Мадемуазель Остен слабо зашевелилась. Ла-Киш перехватил свою трость, но женщина даже не попыталась подняться на ноги. Она медленно подползла к матери и перевернула её на спину: глаза Элизы были открыты, но смотрели не на дочь, а куда-то вдаль. На секунду, однако, взгляд сфокусировался, губы шевельнулись:
– Алоиза… – и «доспех», созданный для своей любовницы доктором Меершталем, в последний раз издал тихое шипение выпускаемого клапанами пара.
– Алоиза… – Лайош смотрел на спину женщины, сотрясавшуюся в рыданиях. – Вы не дочь Корбена Остена. Вы дочь Меершталя. Гарольд, – он повернулся к сюретеру. – Кажется, я знаю, что именно хранится в шкатулке. И где спрятан ключ от неё.
Алоиза с трудом, неуверенно опираясь на трясущиеся руки, поднялась с пола и повернулась к мужчинам. В глазах женщины, залитых слезами, полыхала такая ярость, что Шандор и Ла-Киш невольно вздрогнули.

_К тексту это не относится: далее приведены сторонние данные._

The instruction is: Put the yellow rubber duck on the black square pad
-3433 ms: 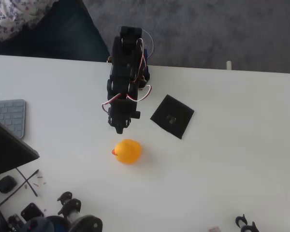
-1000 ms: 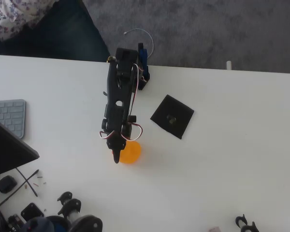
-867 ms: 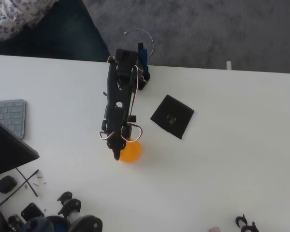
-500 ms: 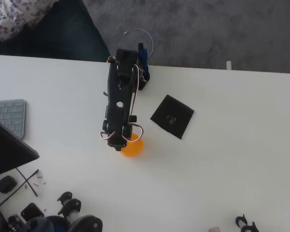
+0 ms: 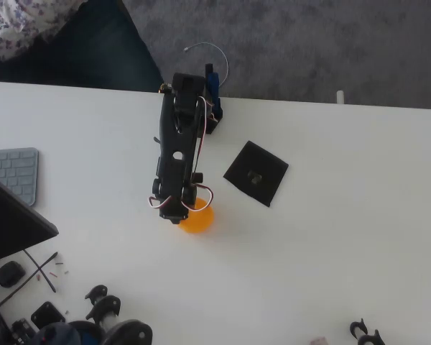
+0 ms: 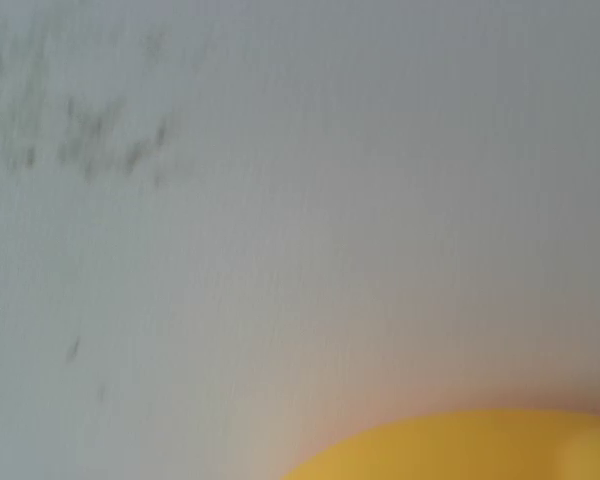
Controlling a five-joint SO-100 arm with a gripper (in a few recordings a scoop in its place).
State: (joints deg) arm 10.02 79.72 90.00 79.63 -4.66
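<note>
Table: white, it fills most of the overhead view; in the wrist view it is a pale blur with faint dark smudges at upper left.
My arm: black, it reaches from the top-centre edge of the table down toward the middle of the frame.
Dark slab: slanted, at the left edge, with a grey keyboard just above it.
Black square pad: flat on the table, right of my arm, turned like a diamond, nothing on it.
Yellow rubber duck: just below-left of the pad and apart from it; my wrist covers its left part. In the wrist view it is a yellow curve at the bottom edge.
My gripper: directly over the duck's left side; I cannot tell whether my jaws are open or closed on it.
Small dark parts: scattered along the lower-left edge.
</note>
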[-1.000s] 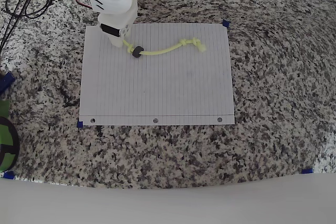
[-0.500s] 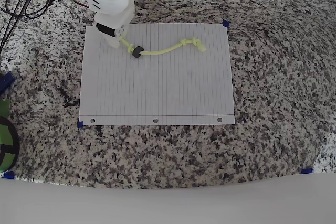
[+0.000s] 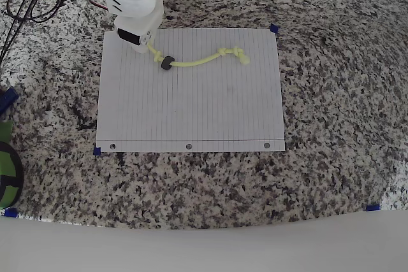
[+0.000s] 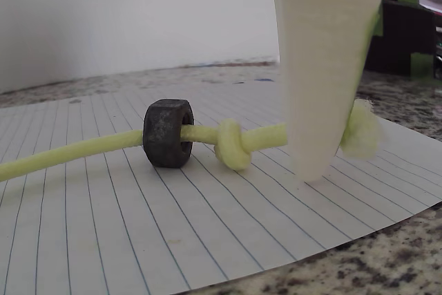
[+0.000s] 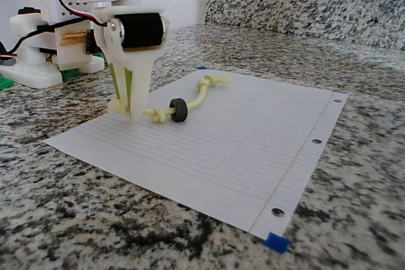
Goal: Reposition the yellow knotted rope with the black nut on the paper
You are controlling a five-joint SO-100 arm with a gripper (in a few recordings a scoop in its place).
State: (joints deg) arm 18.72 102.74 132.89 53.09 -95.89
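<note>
My claw (image 5: 130,109) down at paper's (image 3: 191,113) upper-left corner in overhead view, fingers around frayed end of yellow knotted rope (image 3: 201,60); pinching or just straddling, cannot tell. Rope lies on paper's upper half, curving right to knotted far end. Black nut (image 4: 168,132) threaded on rope, beside knot near my claw. Paper on granite bench (image 3: 331,93).

pale yellow knotted rope (image 3: 201,60), black nut (image 3: 167,63) threaded on, lies curved across lined paper (image 3: 191,116).
</note>
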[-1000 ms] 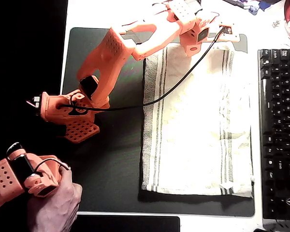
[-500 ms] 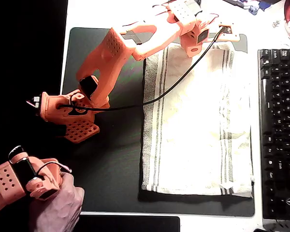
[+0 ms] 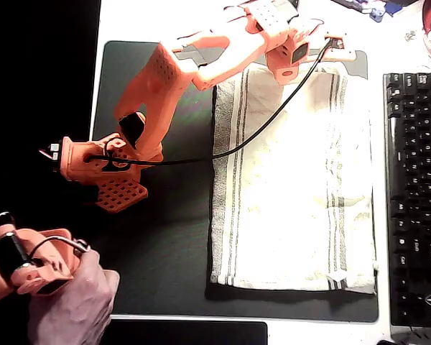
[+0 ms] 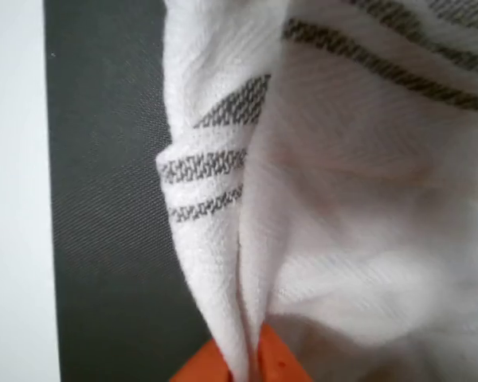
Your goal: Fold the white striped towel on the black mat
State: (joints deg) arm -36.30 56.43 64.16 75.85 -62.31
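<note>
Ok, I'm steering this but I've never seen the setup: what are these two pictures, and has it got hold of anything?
The overhead view looks straight down on the table. The orange machine is a small robot arm reaching across a black mat to the far edge of a white striped towel, with a black keyboard at the right of that view. The wrist view comes from a camera riding on the arm. There, the orange jaws at the bottom edge, the gripper, are pinched shut on a bunched fold of the towel, lifted slightly above the mat.
</note>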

– Будьте вы прокляты, – бросила она сквозь зубы.
* * *
Прошло не меньше получаса, пока в Рэд-Мэнор прибыло подкрепление. Под плач и причитания старой Агаты труповозка Канцелярии увезла тело Элизы Остен, а арестантский фургон – не проронившую больше ни слова, ни слезинки, Алоизу. Несколько констеблей методично обыскивали дом, а сыщик и сюретер стояли теперь у маленького колумбария в дальнем конце сада.
По указаниям Ла-Киша, один из констеблей ломиком отбил цемент на плите с именем «Корбен Остен». Шандор достал урну с прахом и осторожно поднял крышку.
– Я был прав, – вздохнул он, показывая наполовину утонувший в серой пыли ключ.
– Так что в шкатулке? – спросил сюретер.
– Вы ведь знаете, что по закону всё имущество убийцы переходит после его смерти во владение города? – поинтересовался Лайош. – Если бы дневники нашли – Роуз-Холл, не зависимо от последней воли доктора, был бы изъят. Думаю, поместье досталось городу случайно, Меершталь просто не успел обнародовать своё завещание. Оно в шкатулке, и по этому документу Роуз-Холл, скорее всего, переходит мадемуазель Алоизе Остен.
– Понимаю, – задумчиво протянул Ла-Киш. – Завещание должно было внезапно обнаружиться где-нибудь в нотариальных архивах, где оно «случайно» затерялось. Роуз-Холл изъяли бы у семьи Ульм и передали законной наследнице, а город выплатил бы компенсацию покупателям – но только за поместье. Никто не стал бы возмещать им затраты на ремонт. Ловко. Думаете, Элиза Остен именно для этого надела сегодня свой «костюм» – чтобы лично пробраться в соседский подвал и забрать оттуда дневники и шкатулку?
– Уверен, – кивнул сыщик. – И костюм убил её.
– Костюм? – непонимающе нахмурился Ла-Киш. – Как такое возможно?
– Меершталь проник в область знаний, ещё не известную науке. Он в самом деле научился соединять живую и неживую материю, а когда его любовница оказалась парализована, доктор попытался вылечить её, применяя ту же теорию. Так несчастная Оливия Уортинг стала одиннадцатым автоматоном. Но что-то пошло не так, загубленная жизнь девушки не смогла вылечить мадам Остен и вернуть ей здоровье, а созданный Меершталем костюм, похоже, не только многократно увеличивал силы женщины, но и одновременно сам питался ими. И в конце концов просто «выпил» её до дна.